Researchers have known for some time that replacing animal protein with soy protein can dramatically reduce the levels of low density lipoproteins (LDL), sometimes called the "bad" cholesterol. A Virginia Tech researcher has discovered that total vegetarianism may not be necessary to reduce levels of the harmful cholestrol.
Raga Bakhit, of the department of human nutrition, foods, and exercise, discovered that replacing even a part of the animal protein in your diet with soy can significantly lower LDL levels. She has performed in-vitro research that proves the ability of anti-oxidants from soy protein can reduce the amount of LDL oxidized. Oxidized LDL has been identified as a major factor leading to arteriosclerosis and heart disease. Recently, Bakhit began human trials. She is also doing research on laboratory animals to identify the antioxidant effect of soy on LDL.
Bakhit and her team also are working on soy product development, producing food items such as muffins, breads, and cookies that contain high amounts of soy protein yet still taste good.
Bakhit also has published recently on the effect of soy protein on blood hormones and lipid profiles in postmenopausal women.

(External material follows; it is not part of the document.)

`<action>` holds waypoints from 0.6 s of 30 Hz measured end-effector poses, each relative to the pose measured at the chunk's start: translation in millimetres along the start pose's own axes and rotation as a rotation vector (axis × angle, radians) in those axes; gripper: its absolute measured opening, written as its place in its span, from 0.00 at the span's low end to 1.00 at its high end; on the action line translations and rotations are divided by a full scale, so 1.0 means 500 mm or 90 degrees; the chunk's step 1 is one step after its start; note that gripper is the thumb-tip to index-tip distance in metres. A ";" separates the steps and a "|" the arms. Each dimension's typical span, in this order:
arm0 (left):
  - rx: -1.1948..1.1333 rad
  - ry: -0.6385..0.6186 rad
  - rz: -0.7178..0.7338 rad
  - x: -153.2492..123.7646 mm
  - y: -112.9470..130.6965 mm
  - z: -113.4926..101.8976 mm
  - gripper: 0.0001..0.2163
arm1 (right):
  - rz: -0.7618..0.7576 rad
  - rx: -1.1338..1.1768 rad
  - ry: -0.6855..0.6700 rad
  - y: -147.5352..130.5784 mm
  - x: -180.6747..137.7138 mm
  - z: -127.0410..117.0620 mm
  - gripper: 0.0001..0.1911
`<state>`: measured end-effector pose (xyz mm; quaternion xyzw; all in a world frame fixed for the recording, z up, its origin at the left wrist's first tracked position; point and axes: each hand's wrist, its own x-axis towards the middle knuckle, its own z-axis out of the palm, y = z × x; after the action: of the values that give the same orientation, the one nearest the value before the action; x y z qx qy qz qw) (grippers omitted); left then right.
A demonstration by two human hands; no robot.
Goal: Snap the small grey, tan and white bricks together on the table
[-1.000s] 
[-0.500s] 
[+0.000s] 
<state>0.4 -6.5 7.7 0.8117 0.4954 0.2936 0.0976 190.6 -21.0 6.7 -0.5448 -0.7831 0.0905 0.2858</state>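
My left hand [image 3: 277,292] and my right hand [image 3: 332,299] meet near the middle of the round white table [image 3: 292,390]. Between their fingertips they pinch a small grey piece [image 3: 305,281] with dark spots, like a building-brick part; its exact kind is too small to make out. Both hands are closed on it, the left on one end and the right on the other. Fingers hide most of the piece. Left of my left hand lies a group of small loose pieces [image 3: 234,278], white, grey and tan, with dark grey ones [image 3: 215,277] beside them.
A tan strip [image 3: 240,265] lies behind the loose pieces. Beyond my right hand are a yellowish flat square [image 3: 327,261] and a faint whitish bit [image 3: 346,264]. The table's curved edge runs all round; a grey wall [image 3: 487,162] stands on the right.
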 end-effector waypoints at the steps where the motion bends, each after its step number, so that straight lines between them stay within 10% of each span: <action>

Researchers building new molecules to fight cancer
Virginia Tech faculty members Karen Brewer in chemistry and Brenda Shirley in biology, and their students, are building new molecules to act as anticancer agents.
The aim is to develop molecular systems to counter cancer's ability to develop immunity to anticancer drugs and to help physicians focus their attack on cancer cells.
"We are building a new type of molecule that binds to DNA in new and different ways," says Brewer. "Tumors develop resistance to drug systems by changing or eliminating sites where drugs have been able to attach to the tumor. By changing the shape and the size of the molecule carrying the drug and the way the drug binds to DNA, we can continue to design systems that are effective against resistant tumor lines."
Early screening of the new molecules by the National Cancer Institute show that the new molecules do bind to the target DNA and have some anticancer activity, Brewer reports.
Anticancer drugs such as chemotherapy often make people sick because, while the drugs are killing cancer cells, they are also damaging healthy cells.
Brewer, Shirley, and their students are designing drugs that would become active only when hit by light. Surgery would not be required because a low-level laser would deliver light in the near-infrared range through the skin to the tumor site. The light would activate the engineered molecules to bind to the DNA of the cancer cells and deliver killing drugs.